Giderek daha fazla bireyin hayatını tehdit eden anoreksiya nervoza, hem fiziksel hem de psikolojik etkileriyle uzmanları alarma geçiriyor. Genellikle genç kadınları etkileyen bu yeme bozukluğu, kilo kontrolü takıntısının ağır bir bedene dönüşebileceğini gösteriyor. Dünyada her yıl binlerce kişi yeme bozuklukları nedeniyle yaşamını yitiriyor. Bu rahatsızlıkların en tehlikelilerinden biri olan anoreksiya nervoza, bireylerin vücut ağırlıklarına dair algılarında ciddi bozulmalara yol açıyor. Hastalar, zayıflık sınırlarını çoktan aşmış olmalarına rağmen hâlâ kilolu olduklarını düşünerek yeme davranışlarını katı şekilde kısıtlıyorlar.

Dış görünüşle savaş başlıyor

Anoreksiya çoğunlukla ergenlik dönemindeki kadınlarda ortaya çıksa da, yaş ve cinsiyet gözetmeksizin her bireyde görülebiliyor. Hastalık, kişinin kilo alma korkusuyla yemek yemeyi reddetmesi, aşırı egzersiz yapması ve kendini sürekli aynada kontrol etmesi gibi davranışlarla kendini gösteriyor. Çevresindekilerle yemek yemekten kaçınma, sürekli diyet yapma, hatta yedikten sonra kusma gibi eylemler anoreksiyanın davranışsal belirtileri arasında.

İncelik uğruna hayat riske atılıyor

Uzmanlar, anoreksiyanın sadece bir zayıflık isteği olmadığını vurguluyor. Hastalık ilerlediğinde, kişinin tüm yaşam fonksiyonlarını etkileyen komplikasyonlar gelişebiliyor. Bunlar arasında düşük tansiyon, adet düzensizliği, kemik erimesi, kalp ritim bozuklukları ve böbrek yetmezliği bulunuyor.
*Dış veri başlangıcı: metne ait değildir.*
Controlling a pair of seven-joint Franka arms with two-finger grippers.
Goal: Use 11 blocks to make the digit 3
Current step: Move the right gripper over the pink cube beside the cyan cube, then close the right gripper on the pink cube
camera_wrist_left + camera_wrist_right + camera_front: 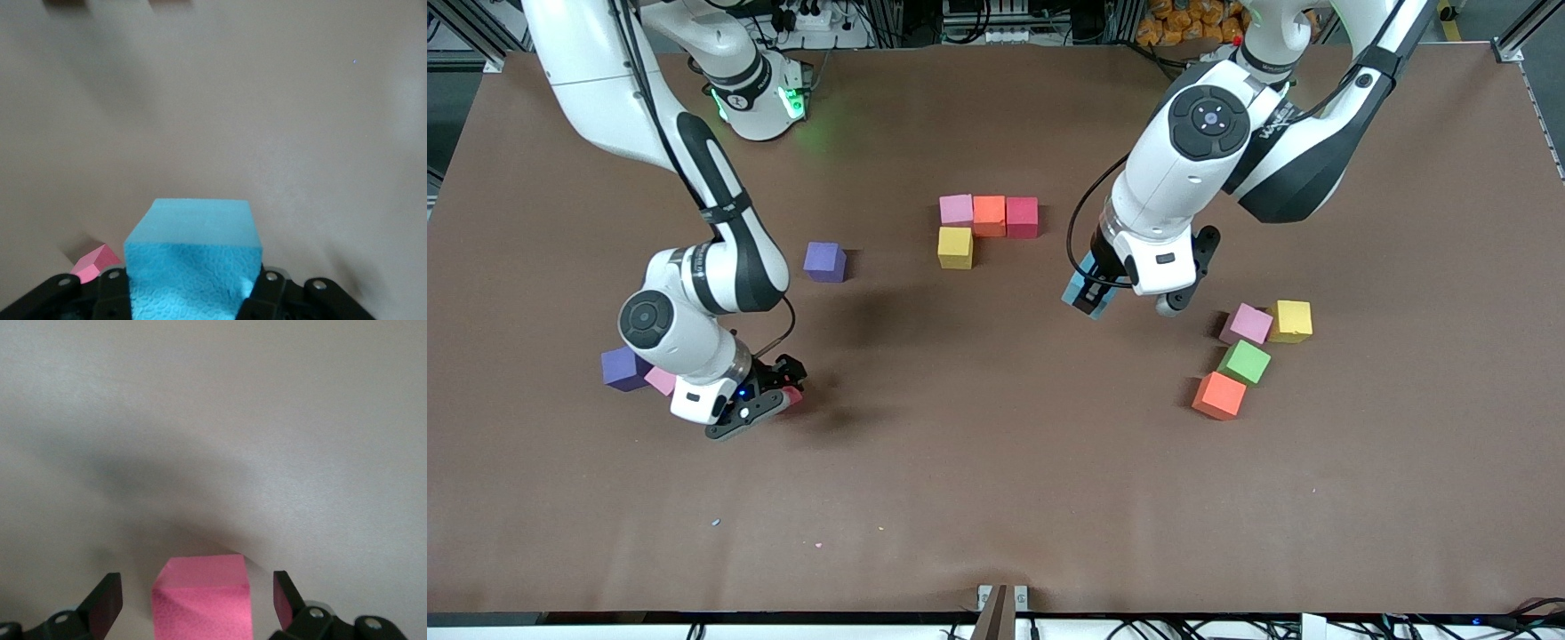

En ağır vakalarda ölüm dahi görülebiliyor.

Medyanın etkisi, travmalar ve genetik faktörler

Uzmanlara göre anoreksiya, sadece bireysel bir irade problemi değil. Toplumsal baskılar, özellikle medyada sürekli idealize edilen ‘ince vücut’ algısı, çocuklukta yaşanan travmalar ve genetik yatkınlıklar, bu rahatsızlığı tetikleyen faktörler arasında yer alıyor.

Teşhis zor, farkındalık şart

Anoreksik bireyler genellikle hastalıklarını inkâr ettikleri için tanı koymak zaman alabiliyor. Ailelerin ve yakın çevrenin davranışsal değişikliklere karşı dikkatli olması büyük önem taşıyor. Fiziksel muayeneler, kan testleri ve psikolojik değerlendirmelerle hastalığın kesin tanısı konabiliyor.

Tedavi mümkün ama uzun soluklu

Hastalığın tedavisi multidisipliner bir yaklaşımla yürütülüyor. Psikolojik destek, beslenme danışmanlığı ve gerekirse tıbbi müdahaleler bir arada uygulanıyor. Bilişsel davranışçı terapi, bireyin beslenme alışkanlıklarını yeniden kazanması ve beden algısını onarması açısından etkili yöntemlerden biri. Ayrıca aile terapileri de özellikle genç hastalarda iyileşme sürecini hızlandırabiliyor.

İlaç tedavisi destekleyici olabilir

Anoreksiyaya özel bir ilaç tedavisi bulunmasa da, depresyon veya anksiyete gibi eşlik eden durumlar için antidepresanlar kullanılabiliyor. Ancak uzmanlar, tek başına ilaç tedavisinin yeterli olmayacağını, psikolojik desteğin uzun süreli olarak sürdürülmesi gerektiğini vurguluyor.

İyileşme zaman alıyor, sabır gerekiyor

Anoreksiya nervozanın tedavisi, kısa vadede sonuç vermeyen bir süreç olabilir. Kilo alma korkusu, tedavi sırasında da devam edebilir ve bireyler eski davranış kalıplarına geri dönme eğiliminde olabilirler. Bu nedenle sürekli destek ve izlem şart.